Is Harvey Weinstein a sex addict? Presumably he’s comfortable with the designation as he has reportedly checked himself into a rehab facility to be cured of it. But is he a sex addict or something different?
Based on what I’ve read and heard in the media and my years of working with sex addiction here in the Northwest, I’d say, “Not”, and here’s why.
Sex addicts typically are aware that they have a problem, and they experience great remorse and shame when they act out. They hate it! Time and time again, they swear that this will not happen again! But time and time again, they find themselves back at the trough, indulging themselves for that exhilarating dopamine rush which acts like a drug to deaden their underlying pain and unease with life as they are experiencing it. Unfortunately, that becomes harder and harder to achieve as tolerance for their method of acting out increases. That means they are most likely pulling back from life-at first in subtle ways, but eventually by isolating and avoiding on a grander scale: absent from the family, missing work, not willing to account for their time away from home or work, spending money secretively through hidden accounts and on it goes. Their behaviors are remarkably self-centered, self-indulgent, and often manipulative. Intimacy and empathy are vague concepts that have little or no practical standing in their lives. But, one thing that can be said is that what they do is generally consensual – whether that is sex with self or some sort of consensual arrangement through chat rooms, prostitutes, sexting and so on.

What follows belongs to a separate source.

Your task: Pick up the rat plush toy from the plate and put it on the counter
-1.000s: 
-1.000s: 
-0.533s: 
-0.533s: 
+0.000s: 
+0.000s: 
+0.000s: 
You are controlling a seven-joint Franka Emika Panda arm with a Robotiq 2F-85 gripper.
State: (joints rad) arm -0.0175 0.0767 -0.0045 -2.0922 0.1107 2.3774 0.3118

There are others who may resemble sex addicts, but the over-arching aspect of their behaviors is total disregard for the feelings and well-being of those they attack and victimize. Often – and this seems to ring true for Weinstein – they are wealthy, prestigious people who use their power and influence to take what they want with no regard for their prey, which is typically how they view them. There is no pretense of consensuality. They are always on the hunt, looking for that opportunity to score and then move to the next. They think differently; their view of life is run by a different set of guidelines. No remorse. No shame. A malignant narcissism would be a reasonable call. Because of this, recovery is very difficult. Those who fit this characterization are known as sexual offenders or sexual predators. They break laws, they disregard ethics and they violate moral standards. This seems to more accurately fit Weinstein – again, based on what I’ve seen in the media.
A BIGGER ISSUE … FROM MY PERSPECTIVE…
The distinction between addict and offender may not be all that important to you. I get that. As a counselor I have to be able to make that call. But here’s something I think is important. Sexual sin of any kind is deeply hurtful to anyone who indulges. It’s like a cancer that not only effects the person, but to some degree all those in that person’s sphere of influence. Fortunately, we have a God whose grace is bigger than any sin and who wants to see all set free from the sin which so easily entangles. Addict or offender God wants to see them in the Kingdom. His arms are open to all who repent. So rather than condemn them (God’s ultimate call anyway), perhaps extend grace and pray for them.